What is expected:
Where does the string "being" occur in the records? Copy each line that holds it.

------

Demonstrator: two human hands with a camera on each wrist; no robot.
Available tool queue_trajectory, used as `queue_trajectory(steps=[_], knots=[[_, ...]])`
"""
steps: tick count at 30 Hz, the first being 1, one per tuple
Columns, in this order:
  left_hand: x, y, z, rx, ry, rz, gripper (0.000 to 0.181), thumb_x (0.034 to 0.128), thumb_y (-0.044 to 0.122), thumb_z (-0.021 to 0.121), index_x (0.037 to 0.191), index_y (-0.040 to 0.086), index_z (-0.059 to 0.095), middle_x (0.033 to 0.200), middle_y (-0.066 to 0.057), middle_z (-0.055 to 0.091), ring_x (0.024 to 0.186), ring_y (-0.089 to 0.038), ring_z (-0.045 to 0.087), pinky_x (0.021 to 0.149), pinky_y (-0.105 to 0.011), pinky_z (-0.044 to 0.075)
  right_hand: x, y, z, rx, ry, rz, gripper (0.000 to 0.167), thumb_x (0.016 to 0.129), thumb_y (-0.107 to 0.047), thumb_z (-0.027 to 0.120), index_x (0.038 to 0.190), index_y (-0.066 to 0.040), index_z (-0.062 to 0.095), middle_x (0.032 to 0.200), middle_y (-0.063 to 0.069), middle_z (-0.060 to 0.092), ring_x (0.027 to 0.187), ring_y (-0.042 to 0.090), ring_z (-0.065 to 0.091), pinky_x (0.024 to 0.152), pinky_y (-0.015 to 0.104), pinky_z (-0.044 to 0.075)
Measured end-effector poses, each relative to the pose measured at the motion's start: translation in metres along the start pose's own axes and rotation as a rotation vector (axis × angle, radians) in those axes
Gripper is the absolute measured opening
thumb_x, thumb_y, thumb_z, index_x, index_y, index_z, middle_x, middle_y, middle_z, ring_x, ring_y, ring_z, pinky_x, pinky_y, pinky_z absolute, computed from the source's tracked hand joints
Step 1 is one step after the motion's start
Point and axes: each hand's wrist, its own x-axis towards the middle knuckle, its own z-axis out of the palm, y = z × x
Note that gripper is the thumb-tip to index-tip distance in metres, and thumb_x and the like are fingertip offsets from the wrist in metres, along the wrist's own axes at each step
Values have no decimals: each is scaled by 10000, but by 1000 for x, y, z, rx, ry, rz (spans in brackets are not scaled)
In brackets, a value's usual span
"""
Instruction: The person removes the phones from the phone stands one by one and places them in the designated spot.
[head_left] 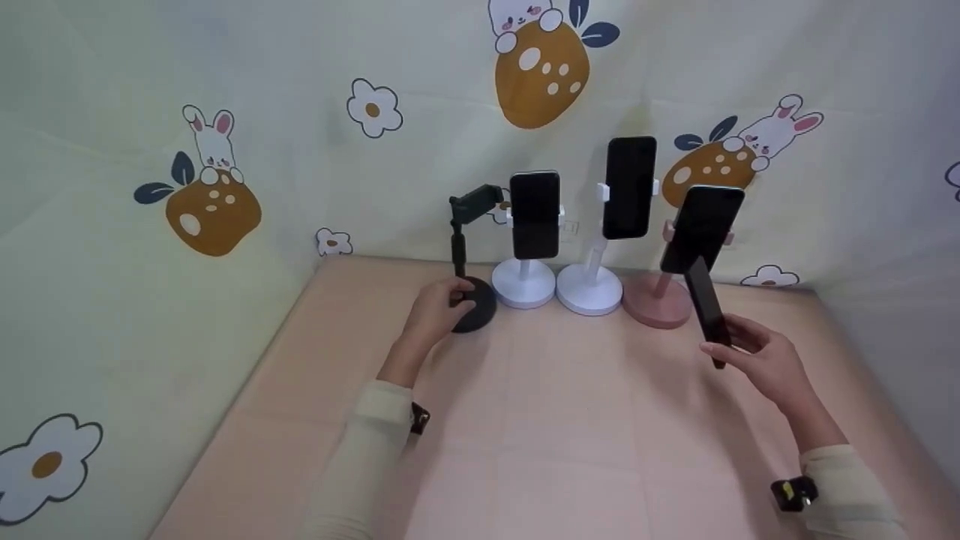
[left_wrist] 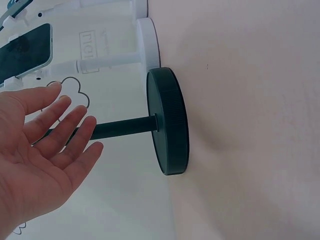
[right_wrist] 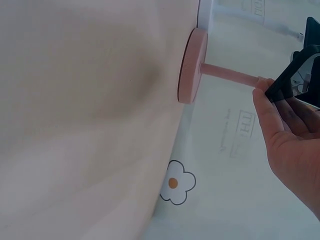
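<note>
a black phone (head_left: 707, 311) is up in the air over the right side of the table (head_left: 562, 420), in front of the pink stand (head_left: 657, 306). the right hand (head_left: 766, 364) pinches it near its lower end, between thumb and fingers; the head view has it nearly edge-on, while the right wrist view cuts part of it off.

the left hand (head_left: 433, 313) is at the black stand (head_left: 459, 251). from the head it looks curved about the base, but the left wrist view shows the fingers loose and spread, grasping nothing, overlapping the pole; whether they touch it i cannot tell. that view also shows the base's ribbed rim; only the head view shows the stand's tilted top holder (head_left: 477, 204).

between the black and pink stands are two white stands (head_left: 523, 286) (head_left: 589, 292). these two and the pink one carry upright phones (head_left: 535, 216) (head_left: 630, 187) (head_left: 703, 226).
</note>
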Motion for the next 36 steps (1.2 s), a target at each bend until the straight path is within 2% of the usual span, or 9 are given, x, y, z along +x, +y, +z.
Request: queue_trajectory(steps=[2, 7, 14, 18, 23, 28, 31, 33, 36], knots=[[-1, 0, 0, -2, 0, -1, 298, 954, 141, 667, 1242, 63, 664, 1304, -124, 654, 1224, -261, 611, 1066, -392, 496, -1, 1, -1, -9, 3, 5, 845, 890, -489, 708, 1517, -27, 380, 1470, 235, 510, 1187, 9, 577, 790, 3, 396], [-2, 0, 0, -4, 8, -4, 283, 951, 144, 672, 1227, 83, 669, 1302, -125, 655, 1221, -261, 613, 1059, -390, 501, -2, 2, -3, -29, 7, 15, 858, 885, -512, 703, 1515, -25, 383, 1471, 231, 511, 1290, 199, 568, 795, 20, 392], [-1, -2, 0, -15, 6, -7, 273, 952, 129, 668, 1222, 89, 671, 1312, -129, 647, 1237, -272, 607, 1065, -399, 499, -1, 9, -5, -13, 22, 6, 823, 886, -477, 718, 1500, -24, 410, 1454, 247, 519, 1029, -184, 509, 789, 3, 392], [-1, -3, 1, -30, 3, -8, 270, 954, 122, 663, 1222, 89, 671, 1324, -130, 639, 1249, -276, 600, 1072, -405, 492, -2, 11, -6, 10, 18, -3, 802, 897, -445, 717, 1497, -11, 408, 1462, 265, 501, 965, -261, 441, 789, -5, 393], [-2, -3, 1, -35, 4, -7, 270, 956, 129, 663, 1223, 88, 670, 1335, -134, 632, 1253, -281, 599, 1073, -409, 491, -3, 12, -9, -16, 21, 26, 842, 885, -488, 715, 1503, -12, 398, 1466, 254, 505, 961, -250, 424, 771, -4, 381], [-2, -3, 2, -38, 0, -8, 267, 956, 133, 664, 1219, 87, 671, 1327, -137, 635, 1255, -292, 600, 1069, -407, 496, -3, 15, -11, -32, 28, 38, 845, 878, -497, 719, 1492, -6, 412, 1457, 252, 516, 1001, -194, 487, 764, 5, 381], [-2, -2, 2, -39, -1, -11, 265, 955, 132, 665, 1216, 86, 673, 1317, -137, 638, 1257, -299, 599, 1068, -404, 497, -3, 17, -11, -44, 33, 47, 849, 876, -504, 719, 1491, -6, 413, 1452, 255, 521, 1104, -44, 593, 809, 56, 424], [-1, -2, 3, -39, -1, -10, 266, 953, 130, 667, 1215, 83, 673, 1312, -138, 641, 1257, -304, 599, 1067, -406, 497, -3, 17, -11, -51, 33, 59, 863, 876, -513, 714, 1498, -4, 399, 1457, 261, 510, 1228, 173, 611, 906, 175, 480], [-1, -2, 4, -36, -2, -13, 267, 951, 125, 670, 1215, 83, 672, 1306, -135, 644, 1256, -303, 601, 1067, -409, 497, -3, 19, -11, -44, 31, 85, 895, 875, -532, 705, 1513, -2, 369, 1481, 279, 468, 1355, 428, 478, 1029, 443, 484]])
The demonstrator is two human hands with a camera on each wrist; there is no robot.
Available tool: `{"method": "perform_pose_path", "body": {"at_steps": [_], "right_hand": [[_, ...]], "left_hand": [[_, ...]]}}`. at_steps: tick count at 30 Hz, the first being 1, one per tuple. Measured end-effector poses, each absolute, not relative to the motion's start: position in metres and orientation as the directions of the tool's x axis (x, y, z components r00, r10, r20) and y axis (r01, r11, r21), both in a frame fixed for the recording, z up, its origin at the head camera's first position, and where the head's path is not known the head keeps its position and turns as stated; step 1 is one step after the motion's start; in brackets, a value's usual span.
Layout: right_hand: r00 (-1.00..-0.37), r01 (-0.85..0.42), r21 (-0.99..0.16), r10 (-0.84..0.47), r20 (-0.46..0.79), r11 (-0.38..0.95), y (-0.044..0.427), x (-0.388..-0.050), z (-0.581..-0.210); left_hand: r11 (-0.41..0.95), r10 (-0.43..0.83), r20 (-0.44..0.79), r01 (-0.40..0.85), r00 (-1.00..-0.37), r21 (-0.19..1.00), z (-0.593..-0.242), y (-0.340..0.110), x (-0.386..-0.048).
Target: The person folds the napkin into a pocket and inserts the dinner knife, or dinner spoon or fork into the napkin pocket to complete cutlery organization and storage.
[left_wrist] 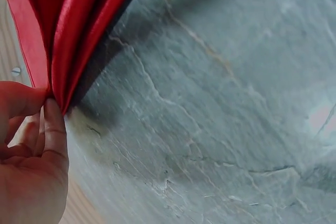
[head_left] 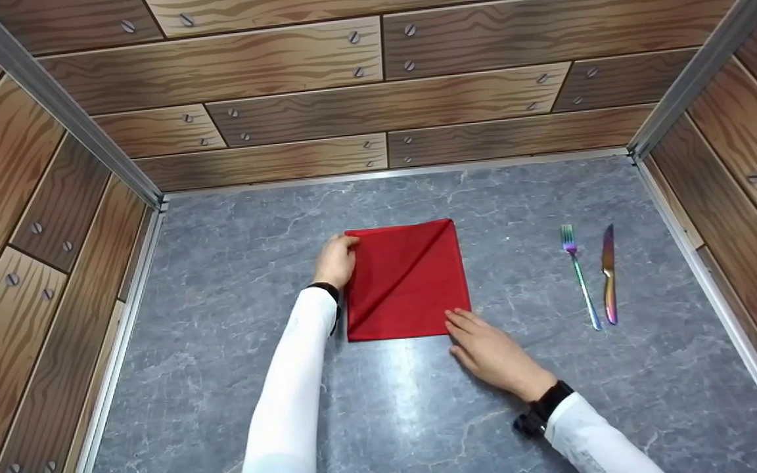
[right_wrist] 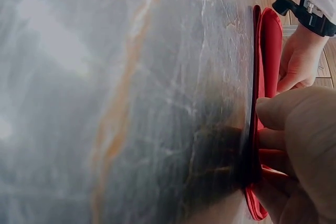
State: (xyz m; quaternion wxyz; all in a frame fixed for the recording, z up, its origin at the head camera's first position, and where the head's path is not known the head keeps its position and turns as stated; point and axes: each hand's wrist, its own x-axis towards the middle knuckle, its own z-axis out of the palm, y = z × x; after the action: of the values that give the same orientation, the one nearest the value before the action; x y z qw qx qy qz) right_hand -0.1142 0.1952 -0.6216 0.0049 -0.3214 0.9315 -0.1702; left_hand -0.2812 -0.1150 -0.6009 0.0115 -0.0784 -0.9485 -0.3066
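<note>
A red cloth, folded into a square with a diagonal fold line, lies flat on the grey marbled surface. At its upper left corner the left hand pinches the edge; the left wrist view shows thumb and fingers of the left hand closed on the gathered layers of the cloth. The right hand rests its extended fingertips on the lower right corner. In the right wrist view the right hand touches the layered edge of the cloth.
To the right of the cloth lie a rainbow-coloured fork and a matching knife, side by side. Wood-patterned panels with metal edging stand around the surface at the back, left and right.
</note>
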Motion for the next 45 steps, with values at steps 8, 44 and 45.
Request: {"method": "perform_pose_path", "body": {"at_steps": [8, 44, 45], "right_hand": [[-0.793, -0.598, -0.319, -0.601, 0.101, 0.736, 0.196, -0.114, -0.622], [-0.789, -0.606, -0.306, -0.604, 0.113, 0.734, 0.195, -0.114, -0.622], [-0.789, -0.606, -0.304, -0.604, 0.112, 0.735, 0.195, -0.114, -0.622]], "left_hand": [[0.810, 0.142, 0.100, 0.174, -0.985, 0.560, -0.603, -0.114, -0.280], [0.886, 0.194, 0.082, 0.210, -0.978, 0.414, -0.590, -0.116, -0.272], [0.885, 0.245, 0.102, 0.265, -0.964, 0.384, -0.587, -0.116, -0.270]]}}
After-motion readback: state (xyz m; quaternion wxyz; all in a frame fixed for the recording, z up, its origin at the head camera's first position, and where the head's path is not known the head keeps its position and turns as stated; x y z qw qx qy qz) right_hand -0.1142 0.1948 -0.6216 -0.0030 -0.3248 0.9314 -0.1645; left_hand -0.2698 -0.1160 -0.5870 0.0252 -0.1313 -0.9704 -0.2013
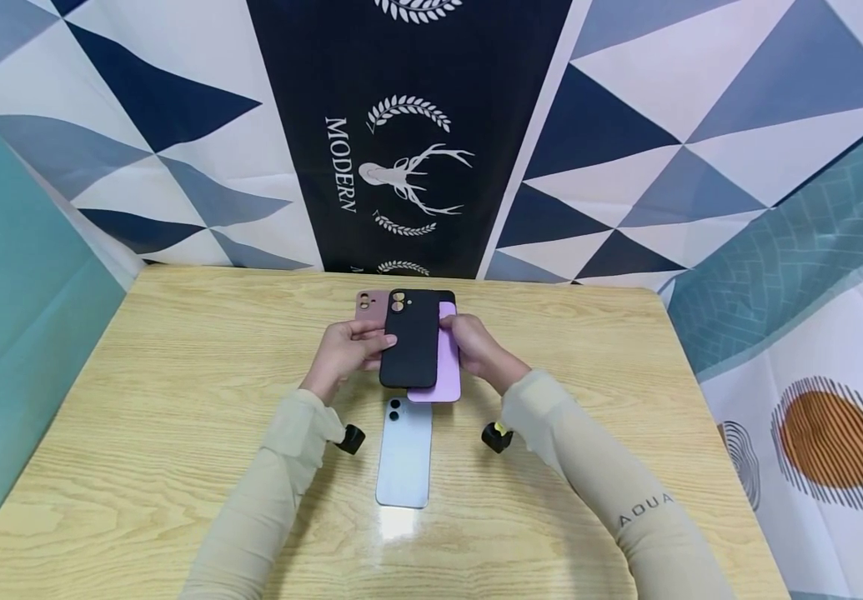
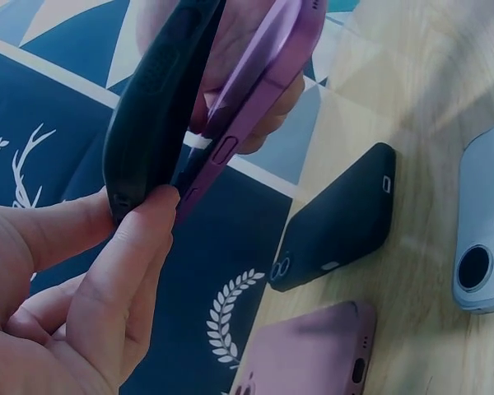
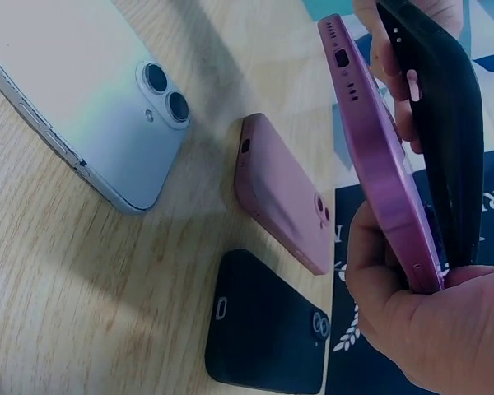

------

Solution:
steps: tick count at 30 Hz, the first being 1, one per tuple
Available tool: `{"method": "perform_pose_path", "body": {"at_steps": [_], "right_hand": [[_, ...]], "left_hand": [[_, ...]]}}`. at_steps: tick count at 30 Hz, the first being 1, one per tuple. Measured end-effector poses, each absolute, not relative to the motion's start: position in metres and orientation as the directions of the tool's x axis (x, y, z components r00, r10, r20) and y axis (r01, r11, r21), both in a frame fixed for the recording, z up, its origin at the head camera's first position, and where the head's path is not known the head keeps its position and turns as stated; step 1 is one step after the motion's start; in brackets, a value's usual span.

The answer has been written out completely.